The Development of an Image Analysis Method for High-Resolution Observation of the Beating Heart: Looking into the Dilation/Contraction Mechanism of the Coronary Artery and Cardiac Muscle in Mouse Models of Cardiovascular Disease (Press Release)
- Release Date
- 05 Jan, 2013
- BL28B2 (White Beam X-ray Diffraction)
- BL40XU (High Flux)
‹New technology that helps elucidate the molecular mechanism of cardiovascular diseases and accelerates the development of therapeutic methods›
National Cerebral and Cardiovascular Center (NCVC)

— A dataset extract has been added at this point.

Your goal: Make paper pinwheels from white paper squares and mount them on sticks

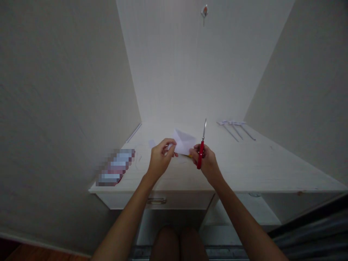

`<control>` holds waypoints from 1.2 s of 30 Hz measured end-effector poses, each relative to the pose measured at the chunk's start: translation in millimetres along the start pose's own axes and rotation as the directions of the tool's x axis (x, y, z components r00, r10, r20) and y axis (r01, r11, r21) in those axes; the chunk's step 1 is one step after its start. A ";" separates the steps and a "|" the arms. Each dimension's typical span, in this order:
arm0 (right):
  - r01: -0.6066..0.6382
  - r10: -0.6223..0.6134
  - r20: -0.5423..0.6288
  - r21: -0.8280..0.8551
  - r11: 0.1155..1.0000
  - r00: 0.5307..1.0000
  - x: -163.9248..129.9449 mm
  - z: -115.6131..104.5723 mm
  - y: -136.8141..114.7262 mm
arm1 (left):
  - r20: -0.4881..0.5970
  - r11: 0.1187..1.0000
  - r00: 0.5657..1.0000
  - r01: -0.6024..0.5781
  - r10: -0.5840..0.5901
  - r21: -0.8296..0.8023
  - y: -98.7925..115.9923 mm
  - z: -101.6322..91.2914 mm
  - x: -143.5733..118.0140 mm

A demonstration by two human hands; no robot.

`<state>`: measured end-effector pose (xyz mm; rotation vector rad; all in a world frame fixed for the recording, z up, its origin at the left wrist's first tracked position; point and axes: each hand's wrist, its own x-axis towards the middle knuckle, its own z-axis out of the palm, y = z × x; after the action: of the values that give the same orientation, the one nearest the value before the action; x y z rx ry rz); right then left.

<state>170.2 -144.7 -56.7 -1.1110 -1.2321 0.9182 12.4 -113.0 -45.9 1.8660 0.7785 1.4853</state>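
Note:
A creased sheet of white paper (pixel 185 142) is held up over the desk between my two hands. My left hand (pixel 162 154) pinches its left corner between thumb and fingers. In my right hand (pixel 206 159) is a pair of scissors (pixel 201 150) with red handles, its blades closed together and pointing away from me. The fingertips of that same hand also touch the lower right edge of the paper. Something small and yellow (pixel 190 156) shows just under the paper; its kind is hidden.
Several paper pinwheels on sticks (pixel 236 125) lie at the back right of the white desk (pixel 244 166). A paper scrap (pixel 151 143) lies left of centre, and thin sticks (pixel 134 132) rest along the left wall. A blurred-out object (pixel 116 167) lies at the front left. Below is a drawer handle (pixel 156 201).

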 end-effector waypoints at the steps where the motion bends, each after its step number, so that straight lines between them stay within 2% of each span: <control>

Japan Synchrotron Radiation Research Institute (JASRI)
Monash University
University of Otago
The researchers at NCVC (director: Nobuo Hashimoto, Suita city, Osaka pref.) *, JASRI (director: Tetsuhisa Shirakawa, Sayo town, Hyogo pref.) **, Monash University***, and University of Otago**** have teamed up and conducted a high-intensity X-ray-assisted study on observation and elucidation of the detailed behavior of beating hearts in mice and rats commonly used for modeling cardiovascular diseases. The main objectives of the study include observation of the dilation and contraction mechanism of the tiny coronary artery, and the elucidation of motor functions of proteins that drive myocardial contraction, whereby the high-intensity synchrotron radiation X-ray available at SPring-8 played an integral role. The team has developed technologies - many of them are world firsts - along the way and elucidated molecular mechanisms of cardiovascular disease. The US specialty journal Circulation Research highly acknowledged these achievements and published a review article in its online publication on the 4th of January. The technologies developed in this study concern image analysis of small-animal hearts that are rapidly beating: 1) synchrotron radiation assisted high resolution microangiography capable of observing whole view of coronary responses, from the main artery to arterioles (down to approximately 30-50 μm in diameter), 2) a synchrotron radiation X-ray diffraction method that enables multiple pinpoint assessments of contractile protein movements - the source of cardiac contraction and relaxation - in different regions of the heart. These technologies are expected to pave the way for elucidating molecular mechanisms, involving genes and proteins, that cause cardiovascular diseases, and for accelerating therapeutic method development. * Dr. Mikiyasu Shirai (director: Department of Cardiac Physiology), et al. Reference: |
<<Figures>>
(heart rate: up to 500 beats/min): the coronary arteries (A, B) and the right ventricle and pulmonary arteries (C)
The small size of the mouse heart permits coronary imaging of the whole heart, from the main artery to the arterioles with a diameter of 30-50μm (A). Intravenous injection of acetylcholine (endothelium-dependent vasodilator) dilated the coronary arteries in the wide area (B). Fast image acquisition of the mouse lung enables visualization from the right ventricle to the pulmonary trunk and even to small pulmonary arteries and estimation of pulmonary blood flow transit time (C).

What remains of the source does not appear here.